Dia memberiku senyuman termanis sebelum menyadari bahwa dia tidak sedang bermimpi lagi. Aku melihat rasa malu melandanya sesaat sebelum dia berkata, "Ya ampun!" dan mencoba menarik tangannya dari genggamanku.
Aku dengan lembut menangkapnya, menjaga hubungan kami dan mendekatkan diri padanya.
“Tidak apa-apa,” bisikku. “Tolong jangan malu.”
Aku masih memegang tangannya, jadi dia menarik tangan satunya untuk menarik selimut menutupi wajahnya. Ketika aku melihat jari-jarinya berkilauan, sebuah erangan dalam keluar dari mulutku. Semua kendali diriku hilang saat aku mendekat dan menjilat jari-jarinya yang basah. Rasa dan bau vaginanya seperti sengatan listrik bagi sistemku, dan aku langsung ingin dan butuh lebih.

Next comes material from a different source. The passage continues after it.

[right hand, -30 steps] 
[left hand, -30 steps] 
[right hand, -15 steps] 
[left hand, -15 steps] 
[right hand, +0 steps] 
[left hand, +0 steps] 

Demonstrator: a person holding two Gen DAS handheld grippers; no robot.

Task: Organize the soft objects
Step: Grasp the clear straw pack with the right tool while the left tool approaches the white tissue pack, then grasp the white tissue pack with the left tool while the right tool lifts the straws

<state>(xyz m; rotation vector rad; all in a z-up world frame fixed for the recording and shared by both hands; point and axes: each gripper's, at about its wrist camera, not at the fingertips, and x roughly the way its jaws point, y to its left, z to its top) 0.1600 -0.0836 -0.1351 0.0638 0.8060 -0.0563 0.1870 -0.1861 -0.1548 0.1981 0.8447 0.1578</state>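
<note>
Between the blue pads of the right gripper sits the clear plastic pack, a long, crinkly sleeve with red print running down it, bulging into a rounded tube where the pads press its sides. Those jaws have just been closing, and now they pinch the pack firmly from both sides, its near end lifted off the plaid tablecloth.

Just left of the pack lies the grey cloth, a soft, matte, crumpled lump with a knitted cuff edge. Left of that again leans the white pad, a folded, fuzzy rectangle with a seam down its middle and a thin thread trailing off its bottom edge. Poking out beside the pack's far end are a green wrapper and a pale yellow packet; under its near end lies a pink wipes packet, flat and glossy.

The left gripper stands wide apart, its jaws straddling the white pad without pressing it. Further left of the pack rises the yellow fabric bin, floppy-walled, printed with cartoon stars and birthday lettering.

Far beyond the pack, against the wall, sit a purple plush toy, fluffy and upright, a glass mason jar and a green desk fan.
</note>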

Dia mengeluarkan erangan lembut lagi ketika aku mengisap dua jarinya ke dalam mulutku. Lidahku menjalar di atasnya, menikmati rasanya sebelum membersihkan setiap inci tangannya dengan rakus.

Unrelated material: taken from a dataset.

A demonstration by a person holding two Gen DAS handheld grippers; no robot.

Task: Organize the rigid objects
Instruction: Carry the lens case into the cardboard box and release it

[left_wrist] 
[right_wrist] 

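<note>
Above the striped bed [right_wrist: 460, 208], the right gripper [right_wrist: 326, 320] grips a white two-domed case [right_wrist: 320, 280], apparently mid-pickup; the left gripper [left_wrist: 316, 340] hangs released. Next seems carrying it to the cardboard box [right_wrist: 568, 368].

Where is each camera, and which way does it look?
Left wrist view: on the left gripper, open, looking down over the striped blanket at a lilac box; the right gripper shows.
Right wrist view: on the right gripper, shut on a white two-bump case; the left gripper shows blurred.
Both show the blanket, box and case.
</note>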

“Apa yang baru saja kamu katakan?”
Aku mengangkat kepalaku ketika mendengarnya. Selimut ditarik ke bawah, membiarkannya mengintip dari tepi, dan panas di matanya hampir membuatku lemah. Aku tidak menyadari bahwa aku telah berbicara dengan suara keras, apalagi dalam bahasa Prancis. Aku menjilat jarinya sekali lagi, tetap menatapnya sepanjang waktu.
“Aku bilang kamu terasa semanis yang kubayangkan dan aku bisa dengan senang hati menghabiskan sisa hidupku memuja vaginamu.”
Matanya melebar mendengar kata-kataku, tapi tak bisa disangkal gelombang hasrat yang meluap di matanya. Aku dengan lembut menarik selimut ke bawah agar bisa melihat seluruh wajahnya. Dia memberiku senyuman malu-malu dan ketika aku mendekat, dia menarik napas cepat tapi tetap menatapku.
Aku mendekatkan bibirku ke bibirnya dan meraih wajah manisnya dengan tanganku.
“Aku sudah sering memikirkan untuk mencium kamu,” bisikku di bibirnya.
“Aku juga,” katanya, membuatku tersenyum.
Aku menyentuh bibir bawahnya dengan lidahku sebelum menggigitnya lembut. Dia mengangkat tangannya untuk menutupi tanganku dan dengan malu-malu menjulurkan lidahnya untuk menjilat bibir atas ku. Rasanya membuatku liar, dan aku memperdalam ciuman, ingin berada di dalam dirinya dengan cara apa pun yang bisa. Dia membuka mulutnya untukku, menari lidahnya dengan lidahku, mengerang ketika aku menggeseknya di langit-langit mulutnya.
Aku tak pernah merasa cukup dengannya, dan ketika aku merasakan dia meraih ke bawah dan membuang selimut agar bisa merangkak ke pangkuanku, aku tidak menolak. Membungkus lenganku di sekelilingnya, aku menariknya dekat, mengerang ketika dia duduk di pangkuanku dan menekan vaginanya ke penis ku yang keras. Dia menekan telapak tangannya ke pipiku, menciumku dengan nafsu yang sebanding dengan milikku. Menyusuri punggungnya dengan tanganku, aku meraih bokongnya, menggilingnya lebih keras ke tubuhku.